The Most Important 20 Minutes of the Day
What are the most important moments of the day? The 20 minutes you commit to planning.
You’re thinking, Planning? Yuck.
I know for some people it’s a dreaded word, but don’t worry. I’m not talking about writing a business plan or setting annual goals. I’m simply talking about dedicating 20 minutes to prioritizing and organizing your day.
The 20 minutes you spend today can save hours tomorrow and turn a good day into a great day.
Everyone knows that the most valuable resource entrepreneurs have is time. So stop giving it away to people and spending it on activities you don’t care about. People say if only there were more hours in the day, they could get everything done. But what about those two hours spent watching The Bachelor? Or that hour-long meeting with a vendor trying to sell you something that you know you aren’t going to buy? Been there? I know I have.
It’s crucial that entrepreneurs protect their time like the Night’s Watch guards the wall in the Game of Thrones. This means declining interesting opportunities. This means choosing one person over another to schedule that long meeting with. This means saying no without worrying about hurting someone’s feelings. This means realizing that saying no today allows you to say yes tomorrow to something that means more.
My daily plan.
Today I completed my morning planning for the 504th time. It’s a daily routine of mine that is now a programmed habit. I started this habit on Dec. 4, 2012, and I call it my “8 for the Day.” The process is simple:
1. I write down the eight goals I want to accomplish that day. I figure if I can’t get eight things done in an eight-hour day, then I’m doing the wrong things.

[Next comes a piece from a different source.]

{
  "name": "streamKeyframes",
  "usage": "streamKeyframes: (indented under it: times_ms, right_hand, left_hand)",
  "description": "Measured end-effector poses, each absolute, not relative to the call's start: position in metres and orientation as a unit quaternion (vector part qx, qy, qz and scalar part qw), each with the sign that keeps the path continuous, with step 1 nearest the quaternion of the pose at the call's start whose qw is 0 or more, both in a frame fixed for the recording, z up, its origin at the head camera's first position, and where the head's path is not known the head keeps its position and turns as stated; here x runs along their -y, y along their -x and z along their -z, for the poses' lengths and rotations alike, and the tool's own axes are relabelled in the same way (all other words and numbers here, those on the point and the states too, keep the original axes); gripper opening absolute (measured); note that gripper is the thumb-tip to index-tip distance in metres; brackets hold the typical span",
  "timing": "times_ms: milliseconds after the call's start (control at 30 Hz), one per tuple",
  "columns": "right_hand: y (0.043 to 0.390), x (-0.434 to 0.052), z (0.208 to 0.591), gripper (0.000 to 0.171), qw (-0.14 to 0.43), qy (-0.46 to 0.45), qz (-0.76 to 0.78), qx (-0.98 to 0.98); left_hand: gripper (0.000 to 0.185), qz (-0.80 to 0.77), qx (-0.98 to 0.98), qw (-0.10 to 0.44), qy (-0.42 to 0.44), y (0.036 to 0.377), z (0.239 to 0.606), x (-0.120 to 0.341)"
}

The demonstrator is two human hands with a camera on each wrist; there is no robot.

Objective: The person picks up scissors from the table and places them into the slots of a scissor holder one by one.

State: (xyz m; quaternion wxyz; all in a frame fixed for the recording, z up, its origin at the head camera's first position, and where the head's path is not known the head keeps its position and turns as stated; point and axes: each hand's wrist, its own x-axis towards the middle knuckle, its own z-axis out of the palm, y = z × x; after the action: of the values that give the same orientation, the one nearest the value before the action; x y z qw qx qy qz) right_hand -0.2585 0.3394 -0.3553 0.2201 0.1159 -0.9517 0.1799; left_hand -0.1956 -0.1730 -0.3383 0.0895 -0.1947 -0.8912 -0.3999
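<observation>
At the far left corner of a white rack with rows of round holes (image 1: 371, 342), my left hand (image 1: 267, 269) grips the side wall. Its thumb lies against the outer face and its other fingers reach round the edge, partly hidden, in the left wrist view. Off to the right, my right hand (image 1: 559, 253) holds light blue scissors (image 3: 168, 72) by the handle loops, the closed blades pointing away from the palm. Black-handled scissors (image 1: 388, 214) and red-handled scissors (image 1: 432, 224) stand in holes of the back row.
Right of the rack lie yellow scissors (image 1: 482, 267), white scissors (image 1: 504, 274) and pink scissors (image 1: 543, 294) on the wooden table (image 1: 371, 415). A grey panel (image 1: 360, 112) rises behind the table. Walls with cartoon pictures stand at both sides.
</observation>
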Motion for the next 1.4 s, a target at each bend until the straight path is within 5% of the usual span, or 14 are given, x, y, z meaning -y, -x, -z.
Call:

2. Six of those goals are professional and two are personal. Personal goals include things like going for a run or having a date night with my wife.
3. The next morning, I check off the goals I accomplished, see how I did, reassess and then create a new list for the day.
4. On Saturdays, I flip the ratio and set six personal goals and two professional goals, which may be as simple as paying the bills. This is an effort to encourage weekend fun and discourage weekend work.
On Sundays, there is no list making. I need time to rest and a day free of lists.
Committing 20 minutes a day (sometimes less) to setting daily goals and organizing priorities has been so beneficial to my work, personal life, and overall health and well-being. The “8 for the Day” exercise is something I created that works for me, but there are other great tactics for planning your day.
Tim Ferriss suggests writing three to five things down and then choosing one task to commit time to completing. Gina Trapani chooses her most important thing or MIT. Choose or create a system that works for you.
The point is not when you plan your day, just that you do it. I love to start my day with dedicated time to focus on and visualize how my day will unfold, and what I can do to make it successful. Others like to spend the last 20 minutes before they go to bed thinking about tomorrow and making a game plan.
You choose your most important 20 minutes of your day. The question is, How will you spend them?